We define an operation $\otimes$ on $\Bbb R^2$ by $$\vec w\otimes\vec z:=\langle\vec w,A\vec z\rangle\vec e_1+ \langle\vec w,BA\vec z\rangle\vec e_2,$$ where $$\vec e_1=\begin{bmatrix}1\\0\end{bmatrix}\text{ and }\vec e_2=\begin{bmatrix}0\\1\end{bmatrix}.$$

It's rather contrived, but it does the job. Note that left-multiplication by $A$ is the operation of complex conjugation, that $\vec e_1$ is the $\otimes$-identity, and that left-multiplication by $B$ is the same as $\otimes$-multiplication by $\vec e_2,$ which serves as our "$i$".


Let me see if I can shed some light on the connection between inner product and complex multiplication (and how I developed the peculiar operation above).

First, I observed that, if there was some function $f:\Bbb C^2\to\Bbb R$ satisfying $$f(a+bi,c+di)=ac+bd$$ for all $a,b,c,d\in\Bbb R$ (that is, if $f$ acts like our inner product), then $$w\overline z=(w_1+iw_2)(z_1-iz_2)=w_1z_1+w_2z_2+i(w_2z_1-w_1z_2)=f(w,z)+i(w_2z_1-w_1z_2)$$ and similarly $$\overline wz=f(w,z)+i(w_1z_2-w_2z_1),$$ whence we find that $$f(w,z)=\frac12\left(w\overline z+\overline wz\right).$$ Readily, then, we have that $$f(w,\overline z)=\frac12\left(wz+\overline w\overline z\right),$$ and (a bit less obviously) that $$f(w,i\overline z)=\frac12\left(-iwz+i\overline w\overline z\right)=\frac1{2i}\left(wz-\overline w\overline z\right).$$ Therefore we have that $$f(w,\overline z)\cdot 1+f(w,i\overline z)\cdot i=wz.\tag{$\star$}$$ All that remains, then, is to decide what the equivalents to $1$ and $i$ would be in $\Bbb R^2$ (which was fairly natural), and how to express conjugation and multiplication by $i$ as linear transformations on $\Bbb R^2$ (not too tricky).


Added: We have some freedom in the representatives we can choose, but we can't just pick any two vectors.
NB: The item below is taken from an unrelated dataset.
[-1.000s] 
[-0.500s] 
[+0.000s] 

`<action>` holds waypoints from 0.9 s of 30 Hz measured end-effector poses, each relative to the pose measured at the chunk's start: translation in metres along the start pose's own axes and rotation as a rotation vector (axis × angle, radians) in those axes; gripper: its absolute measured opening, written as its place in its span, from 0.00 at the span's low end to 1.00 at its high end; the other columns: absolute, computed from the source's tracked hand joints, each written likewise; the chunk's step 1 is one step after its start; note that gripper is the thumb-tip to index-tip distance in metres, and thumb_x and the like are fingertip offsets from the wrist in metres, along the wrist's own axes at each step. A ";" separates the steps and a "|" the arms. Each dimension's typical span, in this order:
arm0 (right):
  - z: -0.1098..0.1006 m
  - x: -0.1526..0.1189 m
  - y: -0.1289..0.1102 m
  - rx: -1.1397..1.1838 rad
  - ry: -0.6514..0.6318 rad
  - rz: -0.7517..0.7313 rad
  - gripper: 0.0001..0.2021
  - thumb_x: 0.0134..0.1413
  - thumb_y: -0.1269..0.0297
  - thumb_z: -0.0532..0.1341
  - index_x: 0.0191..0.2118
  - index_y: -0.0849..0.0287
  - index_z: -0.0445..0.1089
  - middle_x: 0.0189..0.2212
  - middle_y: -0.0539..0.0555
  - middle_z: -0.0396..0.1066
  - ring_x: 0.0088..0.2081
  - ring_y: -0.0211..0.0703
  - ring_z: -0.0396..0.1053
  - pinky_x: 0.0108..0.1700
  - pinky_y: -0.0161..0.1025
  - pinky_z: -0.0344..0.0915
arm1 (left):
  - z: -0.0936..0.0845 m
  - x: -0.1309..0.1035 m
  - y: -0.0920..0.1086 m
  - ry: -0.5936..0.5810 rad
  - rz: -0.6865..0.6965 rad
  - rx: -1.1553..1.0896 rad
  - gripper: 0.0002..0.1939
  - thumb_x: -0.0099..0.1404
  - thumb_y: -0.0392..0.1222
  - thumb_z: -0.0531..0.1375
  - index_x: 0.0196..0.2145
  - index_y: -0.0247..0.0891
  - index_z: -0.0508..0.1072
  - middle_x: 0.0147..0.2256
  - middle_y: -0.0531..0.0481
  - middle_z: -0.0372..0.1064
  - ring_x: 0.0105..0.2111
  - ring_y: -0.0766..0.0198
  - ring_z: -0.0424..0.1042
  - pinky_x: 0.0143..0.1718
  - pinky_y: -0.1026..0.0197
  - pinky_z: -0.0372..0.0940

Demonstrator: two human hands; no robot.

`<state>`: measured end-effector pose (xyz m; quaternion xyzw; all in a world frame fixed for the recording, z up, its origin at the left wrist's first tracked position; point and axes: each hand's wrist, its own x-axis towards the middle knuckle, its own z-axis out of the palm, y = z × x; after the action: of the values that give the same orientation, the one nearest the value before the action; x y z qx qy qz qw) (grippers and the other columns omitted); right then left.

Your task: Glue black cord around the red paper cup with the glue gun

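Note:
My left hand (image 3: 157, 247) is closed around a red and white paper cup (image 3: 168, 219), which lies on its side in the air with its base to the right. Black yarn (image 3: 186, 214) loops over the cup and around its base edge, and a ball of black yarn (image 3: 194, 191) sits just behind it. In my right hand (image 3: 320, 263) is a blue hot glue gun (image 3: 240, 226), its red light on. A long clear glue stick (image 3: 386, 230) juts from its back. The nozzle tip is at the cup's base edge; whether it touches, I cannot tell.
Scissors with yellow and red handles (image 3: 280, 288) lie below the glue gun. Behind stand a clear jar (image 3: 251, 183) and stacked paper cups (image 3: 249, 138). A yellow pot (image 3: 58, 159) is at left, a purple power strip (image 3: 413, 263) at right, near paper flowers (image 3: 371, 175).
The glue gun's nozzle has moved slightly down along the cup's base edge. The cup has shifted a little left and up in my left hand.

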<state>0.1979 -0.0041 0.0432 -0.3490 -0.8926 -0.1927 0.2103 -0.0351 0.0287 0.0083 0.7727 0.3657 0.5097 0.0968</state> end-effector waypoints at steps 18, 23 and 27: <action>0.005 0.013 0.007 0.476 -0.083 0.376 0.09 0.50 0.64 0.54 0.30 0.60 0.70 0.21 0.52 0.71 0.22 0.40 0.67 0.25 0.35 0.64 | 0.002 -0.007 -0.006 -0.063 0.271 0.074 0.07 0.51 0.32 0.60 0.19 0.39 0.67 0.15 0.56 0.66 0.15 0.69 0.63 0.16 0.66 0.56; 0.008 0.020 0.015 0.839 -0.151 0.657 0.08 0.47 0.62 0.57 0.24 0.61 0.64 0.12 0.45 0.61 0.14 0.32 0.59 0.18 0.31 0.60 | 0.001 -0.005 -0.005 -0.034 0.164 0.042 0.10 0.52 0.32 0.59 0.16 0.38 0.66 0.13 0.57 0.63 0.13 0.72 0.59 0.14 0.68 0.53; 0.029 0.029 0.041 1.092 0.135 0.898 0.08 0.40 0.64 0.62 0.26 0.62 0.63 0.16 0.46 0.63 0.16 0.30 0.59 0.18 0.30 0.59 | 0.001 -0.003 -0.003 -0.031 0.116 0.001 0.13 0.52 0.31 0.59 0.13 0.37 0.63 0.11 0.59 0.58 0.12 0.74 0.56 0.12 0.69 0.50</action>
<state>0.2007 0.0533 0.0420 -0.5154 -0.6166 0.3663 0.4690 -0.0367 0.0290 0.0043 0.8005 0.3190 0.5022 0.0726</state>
Let's call our vector representatives of $1$ and $i$ by the names $\vec 1$ and $\vec i,$ respectively. Let's first find some necessary conditions for them.

First of all, note that we obviously need $\vec 1$ and $\vec i$ to be linearly independent. Assume for the moment that there exist $2\times 2$ real matrices $C$ and $R$ corresponding to complex conjugation and multiplication by $i$ (the latter of which rotates the plane). In particular, this means that the following hold:

  • $C\vec 1=\vec 1$
  • $R\vec 1=\vec i$

By our work in the above section--in particular, by translating $(\star)$ into the desired terms--we find that we need $$\langle\vec w,C\vec z\rangle\vec 1+\langle\vec w,RC\vec z\rangle\vec i=\vec w\otimes\vec z\tag{$\heartsuit$}$$ for all $\vec w,\vec z\in\Bbb R^2.$

Now, since $\vec 1$ needs to be our $\otimes$-identity, then in particular, $$\vec 1=\vec1\otimes\vec1=\langle\vec 1,C\vec 1\rangle\vec1+\langle\vec1,RC\vec1\rangle\vec i=\langle\vec1,\vec1\rangle\vec1+\langle\vec1,R\vec1\rangle\vec i=\langle\vec1,\vec1\rangle\vec1+\langle\vec1,\vec i\rangle\vec i,$$ whence linear independence shows us that $\langle\vec 1,\vec1\rangle=1$ and $\langle\vec1,\vec i\rangle=0.$ Another property we need is that $\vec1=-\vec i\otimes\vec i,$ from which we can further deduce that $\langle\vec i,\vec i\rangle=1.$ Therefore, we require that $\left\{\vec1,\vec i\right\}$ be an orthonormal basis for $\Bbb R^2.$

From this, we can conclude that $$\vec1=\begin{bmatrix}\cos\theta\\\sin\theta\end{bmatrix}$$ for some $\theta\in\Bbb R.$ Now, having chosen such a vector, we have two choices for $\vec i.$ (Can you see why, and what they are?) This might seem a bit alarming, but many constructions of $\Bbb C$ run into precisely this same problem, as discussed for example here and here. Regardless, it turns out that we must have either $R=B$ or $R=-B$ (with $B$ as given earlier), which depends on $\vec1$ and on which of the two options we choose for $\vec i.$

One final observation I will make (omitting the proof) is that we require $$C=\begin{bmatrix}\cos2\theta & \sin2\theta\\\sin2\theta & -\cos2\theta\end{bmatrix}.$$ In the case that $\theta$ is an integer multiple of $2\pi$--that is, that $\vec1=\vec e_1$--we have $C=A.$

I leave it to you to verify that the necessary conditions derived above are also sufficient to make $\otimes$ behave on $\Bbb R^2$ exactly the way we want complex multiplication to work. Observe, though, that there are uncountably-many different ways that we could define $\otimes,$ depending on our choice of $\theta$ and subsequent choice of $\vec i.$ The definition I gave above is about as close to canonical as you can get.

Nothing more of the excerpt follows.